Феномен - стр. 35
– Приказали, – просто ответил тот.
– Ну, так оформляй.
Вот так я и был зачислен во вторую роту третьего взвода этого отдельного штрафбата.
А ночью всех разбудил дикий крик. Нажимая носком ботинка на яйца парня года на два старше меня, я расспрашивал его, как он тут оказался. Сразу слился. Выяснилось, что ему было приказано поговорить со мной, как только меня доставят в штаб Юго-Западного фронта. То, что особисты Калининского из меня почти отбивную сделали, считалось форс-мажором, секретность же навели.
А у адъютанта был выбор: или к девушке идти, с которой они только что познакомились, или выполнять приказ. Он и перепоручил его выполнение другому командиру, а сам пошёл гулять с девушкой, будучи уверенным, что приказ Петровского поставить меня в известность насчёт операции «Оверлок» выполнен. Операция-то была секретная, адъютант сути не знал, его задача была просто передать мне письмо, убедиться, что я его прочёл, и при мне уничтожить письмо огнём.
Этого бывшего старлея допрашивал уже знакомый мне майор, которого я принял поначалу за следователя московской комендатуры, если там вообще есть такая должность. Тот за голову схватился: по сути, утечка информации. Нашли и того командира, что должен был перепорученное выполнить. Оказалось, и он перепоручил, сержанту. Что дальше, старлей не знал, ему не сообщили. Но майор там шороху навёл. Адъютанта осудили, и вот он тут. За дело получил, сам себя наказал. А та девушка его продинамила.
После первого же крика адъютанта дежурный от щепки из печки, где он поддерживал огонь, зажёг свет в самодельной лампе, так что за допросом наблюдали все.
– Похоже, комфронта вообще не уважают, брезгуют выполнять его приказы, – сплюнул я и, убрав ногу с яиц штрафника, вернулся к своим нарам.
Один из штрафников спросил:
– И что, так это оставишь?
– Он сам себя наказал. Немцы станут исполнителями правосудия, я брезгую. Тем более меня всё устраивало. Я даже готов был спасибо ему сказать, если бы меня к вам не дёрнули, а оставили в покое.

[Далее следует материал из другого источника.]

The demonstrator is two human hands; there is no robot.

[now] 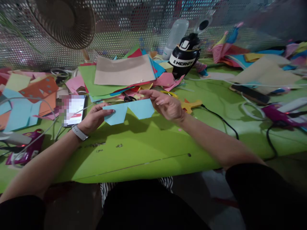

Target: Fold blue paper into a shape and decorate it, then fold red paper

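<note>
A light blue paper piece [141,109], cut with a V-shaped notch in its lower edge and angled corners, is held up above the green table. My left hand [96,116], wearing a white wristband, pinches its left end between thumb and fingers. At the right end, my right hand [169,105] has its fingers loosely stretched out above and beside the paper's corner. Whether those fingers touch the paper is hard to tell. Behind the paper lies a dark looped thing [129,97], partly hidden. Close to my right wrist is a yellow glue gun [192,105] with a black cord.
A stack of coloured sheets [124,70] lies at the back, beside a black bottle [183,57]. A phone [74,110] rests by my left wrist. Paper scraps [19,102], purple power strips [285,115] and cables flank both sides. A fan [64,22] stands at back left.
</note>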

Вот так, под стоны штрафника (похоже, яйца я ему не отдавил, а раздавил), и уснул.
Следующие две недели территорию зоны мы не покидали. Состав батальона быстро пополнился, и с палками, имитирующими винтовки (оружие получим перед самым боем), мы учились бить чучела, отрабатывали строевую. В общем, пытались хоть как-то убить свободное время.
Со мной пытались выйти на контакт некоторые из штрафников, но тут уже не то раздолье, как в нашей шарашке. Я был одиночкой, и многие это поняли. Особо не форсил наличием разного имущества, питался, как все, скудной пищей, отрабатывал навыки атак противника, всё как всегда. Хорошо, танковые штрафные подразделения ещё не сформировали, только начали, иначе я бы туда попал, а в пехотном подразделении шансов выжить всё-таки больше, это моё мнение.
В бараках мы общались. Я и здесь пустил утку об испанской «Голубой дивизии», и это вызвало напряжение у некоторых из штрафников. Тут с зон добровольцев было мало, едва на взвод наберётся, в основном из воров, вот эти больше всего и расспрашивали об испанцах. Я рассказал пару жутких историй о том, как они утаскивали к себе, в свои блиндажи, наших уснувших часовых, чьи жуткие крики долго потом разносились по окрестностям. Постепенно эта байка обросла огромной массой подробностей, и никто уже не сомневался в том, что это правда.